Available data —
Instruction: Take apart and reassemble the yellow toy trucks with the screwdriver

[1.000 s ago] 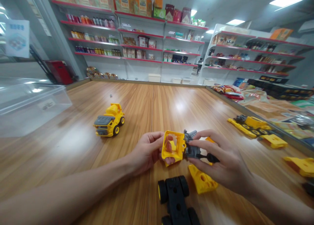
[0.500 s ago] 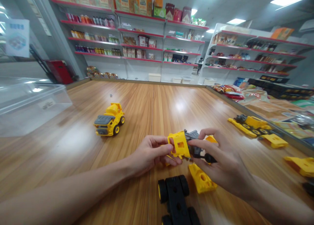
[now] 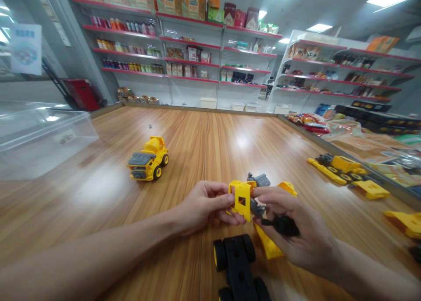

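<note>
My left hand (image 3: pixel 210 207) is closed on a yellow toy truck cab (image 3: pixel 242 200) with a square window opening. At the cab's right side, my right hand (image 3: pixel 296 222) pinches a dark grey plastic part (image 3: pixel 257 207). A blurred black piece with a thin stem (image 3: pixel 285 225) also lies in the right hand; its kind is unclear. Below the hands is a black wheeled chassis (image 3: pixel 241 261). A yellow body part (image 3: pixel 268 243) sits partly under the right hand. Beyond the fingers lie a light grey part (image 3: pixel 260 179) and another yellow piece (image 3: pixel 288 188).
An assembled yellow mixer truck (image 3: pixel 149 158) stands to the left, near a clear plastic bin (image 3: pixel 49 139). Along the right edge are a partly built yellow vehicle (image 3: pixel 342 167) and loose yellow parts (image 3: pixel 371 189). Stocked shelves (image 3: pixel 187 42) rise behind the table (image 3: pixel 204 147).
The cab has turned slightly in my left hand. My right hand has shifted down and right, uncovering the light grey part behind. The black piece has swung to the right with it.
</note>
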`<act>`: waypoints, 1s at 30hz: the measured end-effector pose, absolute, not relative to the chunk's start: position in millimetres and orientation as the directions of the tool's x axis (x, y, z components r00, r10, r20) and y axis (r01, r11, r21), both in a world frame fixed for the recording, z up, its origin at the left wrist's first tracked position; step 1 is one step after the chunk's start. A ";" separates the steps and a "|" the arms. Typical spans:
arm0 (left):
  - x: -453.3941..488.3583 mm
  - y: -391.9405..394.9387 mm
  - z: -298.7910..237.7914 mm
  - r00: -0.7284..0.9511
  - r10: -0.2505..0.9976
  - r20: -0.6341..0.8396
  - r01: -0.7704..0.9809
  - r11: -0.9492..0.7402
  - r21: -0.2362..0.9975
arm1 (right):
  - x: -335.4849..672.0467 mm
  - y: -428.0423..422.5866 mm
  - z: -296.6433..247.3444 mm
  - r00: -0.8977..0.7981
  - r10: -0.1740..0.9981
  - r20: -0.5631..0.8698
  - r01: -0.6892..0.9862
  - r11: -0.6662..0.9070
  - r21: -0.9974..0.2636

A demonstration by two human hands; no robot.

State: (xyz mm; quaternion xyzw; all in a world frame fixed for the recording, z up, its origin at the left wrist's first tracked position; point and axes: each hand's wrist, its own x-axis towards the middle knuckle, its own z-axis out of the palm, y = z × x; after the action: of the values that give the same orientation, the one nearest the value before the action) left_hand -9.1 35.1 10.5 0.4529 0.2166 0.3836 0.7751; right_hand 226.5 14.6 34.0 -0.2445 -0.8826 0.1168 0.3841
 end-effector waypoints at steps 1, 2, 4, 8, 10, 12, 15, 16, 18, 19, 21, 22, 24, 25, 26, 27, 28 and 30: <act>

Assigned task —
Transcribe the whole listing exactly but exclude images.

Problem solution —
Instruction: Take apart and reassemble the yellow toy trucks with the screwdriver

[1.000 s ago] 
[0.500 s ago] 
[now] 

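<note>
My left hand (image 3: pixel 210 207) is closed on a yellow toy truck cab (image 3: pixel 242 200) with a square window opening. At the cab's right side, my right hand (image 3: pixel 296 222) pinches a dark grey plastic part (image 3: pixel 257 207). A blurred black piece with a thin stem (image 3: pixel 285 225) also lies in the right hand; its kind is unclear. Below the hands is a black wheeled chassis (image 3: pixel 241 261). A yellow body part (image 3: pixel 268 243) sits partly under the right hand. Beyond the fingers lie a light grey part (image 3: pixel 260 179) and another yellow piece (image 3: pixel 288 188).
An assembled yellow mixer truck (image 3: pixel 149 158) stands to the left, near a clear plastic bin (image 3: pixel 49 139). Along the right edge are a partly built yellow vehicle (image 3: pixel 342 167) and loose yellow parts (image 3: pixel 371 189). Stocked shelves (image 3: pixel 187 42) rise behind the table (image 3: pixel 204 147).
The cab has turned slightly in my left hand. My right hand has shifted down and right, uncovering the light grey part behind. The black piece has swung to the right with it.
</note>
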`<act>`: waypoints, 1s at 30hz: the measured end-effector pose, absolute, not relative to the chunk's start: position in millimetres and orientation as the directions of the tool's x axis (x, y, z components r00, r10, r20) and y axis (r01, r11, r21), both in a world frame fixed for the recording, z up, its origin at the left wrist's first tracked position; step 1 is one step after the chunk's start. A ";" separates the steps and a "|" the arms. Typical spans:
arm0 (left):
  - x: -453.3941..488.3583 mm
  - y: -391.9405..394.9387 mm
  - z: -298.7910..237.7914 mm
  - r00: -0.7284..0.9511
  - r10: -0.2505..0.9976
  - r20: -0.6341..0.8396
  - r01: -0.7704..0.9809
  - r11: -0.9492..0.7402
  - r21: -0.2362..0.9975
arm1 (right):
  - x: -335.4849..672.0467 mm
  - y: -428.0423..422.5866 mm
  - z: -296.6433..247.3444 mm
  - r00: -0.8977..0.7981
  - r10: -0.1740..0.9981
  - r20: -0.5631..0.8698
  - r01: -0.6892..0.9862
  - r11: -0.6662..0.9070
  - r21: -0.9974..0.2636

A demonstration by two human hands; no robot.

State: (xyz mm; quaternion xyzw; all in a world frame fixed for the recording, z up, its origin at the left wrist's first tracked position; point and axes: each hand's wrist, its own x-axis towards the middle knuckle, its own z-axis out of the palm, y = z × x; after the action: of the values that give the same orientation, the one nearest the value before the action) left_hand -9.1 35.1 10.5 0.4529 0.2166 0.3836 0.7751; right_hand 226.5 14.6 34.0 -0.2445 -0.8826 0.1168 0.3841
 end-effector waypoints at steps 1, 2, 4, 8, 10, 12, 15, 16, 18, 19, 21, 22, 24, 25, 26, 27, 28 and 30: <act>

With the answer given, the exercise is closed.